Description of the task: Copy out every line of the data exactly.

=== Begin Enclosure ===

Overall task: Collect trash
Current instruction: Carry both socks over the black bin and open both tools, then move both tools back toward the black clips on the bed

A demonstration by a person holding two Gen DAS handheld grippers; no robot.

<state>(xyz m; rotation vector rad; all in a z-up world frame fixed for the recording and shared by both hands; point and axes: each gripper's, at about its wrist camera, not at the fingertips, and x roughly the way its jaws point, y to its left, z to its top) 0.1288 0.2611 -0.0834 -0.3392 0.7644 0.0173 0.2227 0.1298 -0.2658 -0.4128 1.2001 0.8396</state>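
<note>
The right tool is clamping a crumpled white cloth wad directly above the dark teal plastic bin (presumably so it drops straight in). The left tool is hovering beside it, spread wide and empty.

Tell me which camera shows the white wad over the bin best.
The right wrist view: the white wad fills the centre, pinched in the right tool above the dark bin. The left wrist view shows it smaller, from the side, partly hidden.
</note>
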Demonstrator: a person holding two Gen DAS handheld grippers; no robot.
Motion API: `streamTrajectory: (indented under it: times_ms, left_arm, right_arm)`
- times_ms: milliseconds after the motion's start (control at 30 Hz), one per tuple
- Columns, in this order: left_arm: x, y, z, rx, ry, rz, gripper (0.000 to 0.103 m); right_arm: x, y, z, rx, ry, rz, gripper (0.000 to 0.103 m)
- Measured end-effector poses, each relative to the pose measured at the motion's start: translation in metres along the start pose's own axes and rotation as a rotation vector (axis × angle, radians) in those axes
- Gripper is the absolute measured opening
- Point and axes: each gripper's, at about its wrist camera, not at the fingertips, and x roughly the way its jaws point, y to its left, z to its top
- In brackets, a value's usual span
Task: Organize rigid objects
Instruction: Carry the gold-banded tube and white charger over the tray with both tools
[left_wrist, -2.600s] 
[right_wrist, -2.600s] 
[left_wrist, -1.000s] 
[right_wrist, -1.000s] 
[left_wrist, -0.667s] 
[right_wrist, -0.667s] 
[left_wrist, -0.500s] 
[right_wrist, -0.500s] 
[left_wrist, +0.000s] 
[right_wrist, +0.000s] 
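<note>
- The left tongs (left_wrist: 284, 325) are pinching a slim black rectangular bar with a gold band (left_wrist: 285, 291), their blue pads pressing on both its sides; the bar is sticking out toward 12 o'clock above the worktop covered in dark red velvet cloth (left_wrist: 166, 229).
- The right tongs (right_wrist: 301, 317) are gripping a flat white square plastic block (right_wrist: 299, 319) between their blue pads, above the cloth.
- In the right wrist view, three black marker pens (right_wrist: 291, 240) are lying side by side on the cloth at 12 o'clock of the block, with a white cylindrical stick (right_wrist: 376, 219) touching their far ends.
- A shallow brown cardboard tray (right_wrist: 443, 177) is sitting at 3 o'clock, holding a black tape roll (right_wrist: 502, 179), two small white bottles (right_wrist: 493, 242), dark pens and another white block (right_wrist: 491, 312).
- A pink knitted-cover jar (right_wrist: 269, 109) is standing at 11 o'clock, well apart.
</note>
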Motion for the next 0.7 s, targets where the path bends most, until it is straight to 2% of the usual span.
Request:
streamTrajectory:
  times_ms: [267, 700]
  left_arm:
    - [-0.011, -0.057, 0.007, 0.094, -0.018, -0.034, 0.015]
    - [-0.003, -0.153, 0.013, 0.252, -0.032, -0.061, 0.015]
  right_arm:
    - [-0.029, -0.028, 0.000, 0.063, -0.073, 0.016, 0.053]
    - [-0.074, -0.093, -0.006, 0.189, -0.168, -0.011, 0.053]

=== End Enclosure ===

Expected answer:
Overall task: Collect trash
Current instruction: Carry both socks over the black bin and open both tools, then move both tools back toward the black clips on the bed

A demonstration by a person holding two Gen DAS handheld grippers; no robot.

<state>(xyz m; rotation vector rad; all in a z-up world frame fixed for the recording and shared by both hands; point and axes: each gripper's, at about its wrist camera, not at the fingertips, and x roughly the way its jaws point, y to its left, z to its top) 0.1288 0.2611 -0.0834 -0.3392 0.7644 0.0173 0.2227 0.1298 -0.2658 -0.4128 1.2001 0.8396</state>
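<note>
The right tool is clamping a crumpled white cloth wad directly above the dark teal plastic bin (presumably so it drops straight in). The left tool is hovering beside it, spread wide and empty.

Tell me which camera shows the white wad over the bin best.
The right wrist view: the white wad fills the centre, pinched in the right tool above the dark bin. The left wrist view shows it smaller, from the side, partly hidden.
</note>
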Demonstrator: a person holding two Gen DAS handheld grippers; no robot.
Motion API: `streamTrajectory: (indented under it: times_ms, left_arm, right_arm)`
- times_ms: milliseconds after the motion's start (control at 30 Hz), one per tuple
- Columns, in this order: left_arm: x, y, z, rx, ry, rz, gripper (0.000 to 0.103 m); right_arm: x, y, z, rx, ry, rz, gripper (0.000 to 0.103 m)
- Measured end-effector poses, each relative to the pose measured at the motion's start: translation in metres along the start pose's own axes and rotation as a rotation vector (axis × angle, radians) in those axes
- Gripper is the absolute measured opening
- Point and axes: each gripper's, at about its wrist camera, not at the fingertips, and x roughly the way its jaws point, y to its left, z to its top
- In brackets, a value's usual span
Task: Organize rigid objects
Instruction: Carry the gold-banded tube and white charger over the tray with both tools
[left_wrist, -2.600s] 
[right_wrist, -2.600s] 
[left_wrist, -1.000s] 
[right_wrist, -1.000s] 
[left_wrist, -0.667s] 
[right_wrist, -0.667s] 
[left_wrist, -0.500s] 
[right_wrist, -0.500s] 
[left_wrist, +0.000s] 
[right_wrist, +0.000s] 
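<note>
- The left tongs (left_wrist: 284, 325) are pinching a slim black rectangular bar with a gold band (left_wrist: 285, 291), their blue pads pressing on both its sides; the bar is sticking out toward 12 o'clock above the worktop covered in dark red velvet cloth (left_wrist: 166, 229).
- The right tongs (right_wrist: 301, 317) are gripping a flat white square plastic block (right_wrist: 299, 319) between their blue pads, above the cloth.
- In the right wrist view, three black marker pens (right_wrist: 291, 240) are lying side by side on the cloth at 12 o'clock of the block, with a white cylindrical stick (right_wrist: 376, 219) touching their far ends.
- A shallow brown cardboard tray (right_wrist: 443, 177) is sitting at 3 o'clock, holding a black tape roll (right_wrist: 502, 179), two small white bottles (right_wrist: 493, 242), dark pens and another white block (right_wrist: 491, 312).
- A pink knitted-cover jar (right_wrist: 269, 109) is standing at 11 o'clock, well apart.
</note>
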Motion for the next 0.7 s, targets where the path bends most, until it is straight to 2% of the usual span.
Request:
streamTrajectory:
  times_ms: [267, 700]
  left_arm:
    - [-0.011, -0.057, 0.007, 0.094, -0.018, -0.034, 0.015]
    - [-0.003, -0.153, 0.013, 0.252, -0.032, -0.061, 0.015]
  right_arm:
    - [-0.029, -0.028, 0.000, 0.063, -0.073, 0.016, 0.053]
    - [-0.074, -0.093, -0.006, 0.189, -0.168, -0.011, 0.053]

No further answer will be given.